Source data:
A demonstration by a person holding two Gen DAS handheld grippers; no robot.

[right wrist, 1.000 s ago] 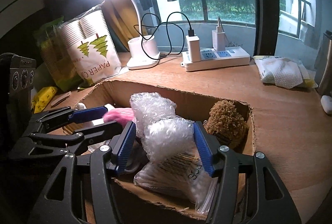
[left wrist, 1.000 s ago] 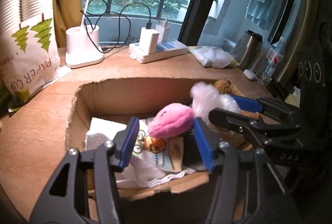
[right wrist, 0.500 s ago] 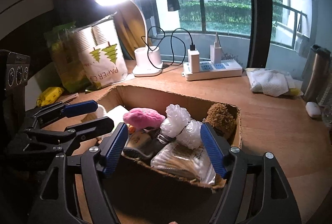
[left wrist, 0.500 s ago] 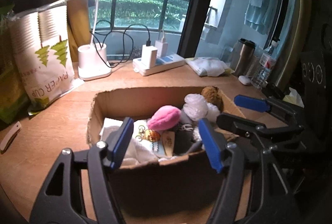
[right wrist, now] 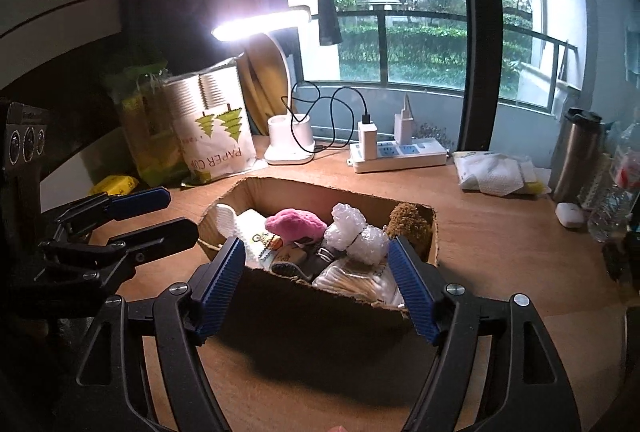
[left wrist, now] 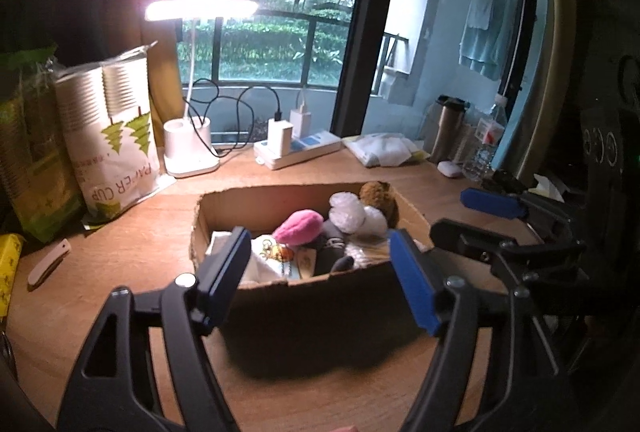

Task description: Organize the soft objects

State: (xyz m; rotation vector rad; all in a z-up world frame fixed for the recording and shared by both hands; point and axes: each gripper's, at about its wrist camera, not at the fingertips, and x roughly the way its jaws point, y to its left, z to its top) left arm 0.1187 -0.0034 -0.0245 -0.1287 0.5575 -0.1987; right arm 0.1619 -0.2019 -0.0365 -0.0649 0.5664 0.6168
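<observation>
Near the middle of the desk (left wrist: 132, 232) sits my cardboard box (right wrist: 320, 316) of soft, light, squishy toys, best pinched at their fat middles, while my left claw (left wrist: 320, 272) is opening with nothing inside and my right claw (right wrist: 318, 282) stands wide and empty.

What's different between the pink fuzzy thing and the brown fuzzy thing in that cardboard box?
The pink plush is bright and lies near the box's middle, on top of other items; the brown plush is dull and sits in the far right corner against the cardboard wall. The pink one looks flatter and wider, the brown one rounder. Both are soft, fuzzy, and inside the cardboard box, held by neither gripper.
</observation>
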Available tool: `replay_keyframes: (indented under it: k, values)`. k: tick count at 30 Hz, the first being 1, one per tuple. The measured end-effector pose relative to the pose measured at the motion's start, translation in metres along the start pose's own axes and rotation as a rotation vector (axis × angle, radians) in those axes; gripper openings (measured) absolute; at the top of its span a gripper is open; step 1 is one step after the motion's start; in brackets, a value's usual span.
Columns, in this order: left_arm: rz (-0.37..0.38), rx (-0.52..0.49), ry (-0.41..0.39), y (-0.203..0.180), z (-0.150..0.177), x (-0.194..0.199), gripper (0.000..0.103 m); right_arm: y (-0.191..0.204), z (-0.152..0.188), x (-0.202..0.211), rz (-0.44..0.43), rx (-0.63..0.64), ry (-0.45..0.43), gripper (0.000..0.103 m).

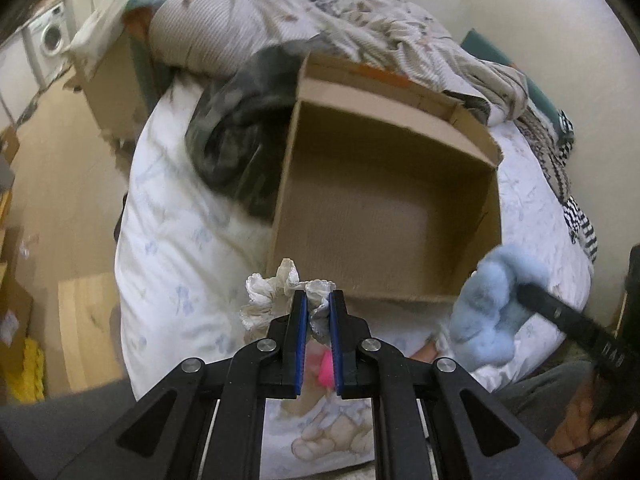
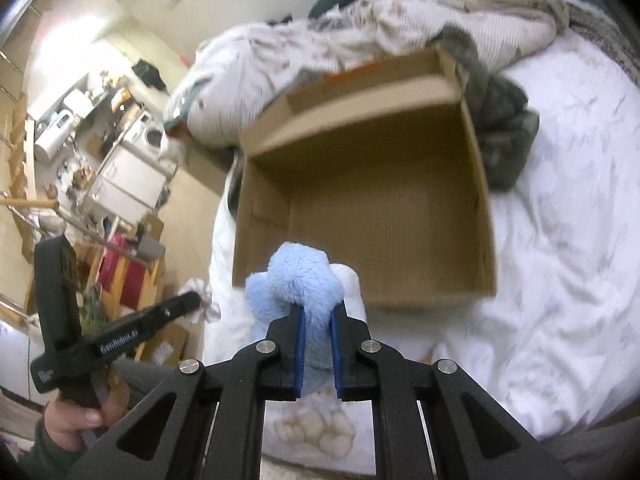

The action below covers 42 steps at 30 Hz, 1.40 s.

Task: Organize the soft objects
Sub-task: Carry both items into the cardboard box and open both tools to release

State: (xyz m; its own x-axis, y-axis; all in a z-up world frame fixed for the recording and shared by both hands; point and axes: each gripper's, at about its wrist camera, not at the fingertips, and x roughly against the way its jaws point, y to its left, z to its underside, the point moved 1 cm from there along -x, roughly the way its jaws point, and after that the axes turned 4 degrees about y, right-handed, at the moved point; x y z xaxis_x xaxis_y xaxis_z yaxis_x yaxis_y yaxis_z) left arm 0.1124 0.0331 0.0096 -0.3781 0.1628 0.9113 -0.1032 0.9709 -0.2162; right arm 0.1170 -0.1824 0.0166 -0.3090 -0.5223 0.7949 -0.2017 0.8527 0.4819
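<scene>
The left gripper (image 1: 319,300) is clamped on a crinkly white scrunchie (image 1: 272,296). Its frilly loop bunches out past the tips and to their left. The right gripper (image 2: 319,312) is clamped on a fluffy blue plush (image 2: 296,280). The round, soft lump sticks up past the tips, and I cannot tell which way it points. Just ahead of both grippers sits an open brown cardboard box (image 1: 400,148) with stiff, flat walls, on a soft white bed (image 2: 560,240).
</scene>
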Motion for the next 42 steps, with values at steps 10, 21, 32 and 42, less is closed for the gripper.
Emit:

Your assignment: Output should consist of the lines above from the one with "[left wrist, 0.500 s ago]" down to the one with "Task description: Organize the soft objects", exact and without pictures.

Exercise output:
[left wrist, 0.500 s ago] 
[right wrist, now] 
[left wrist, now] 

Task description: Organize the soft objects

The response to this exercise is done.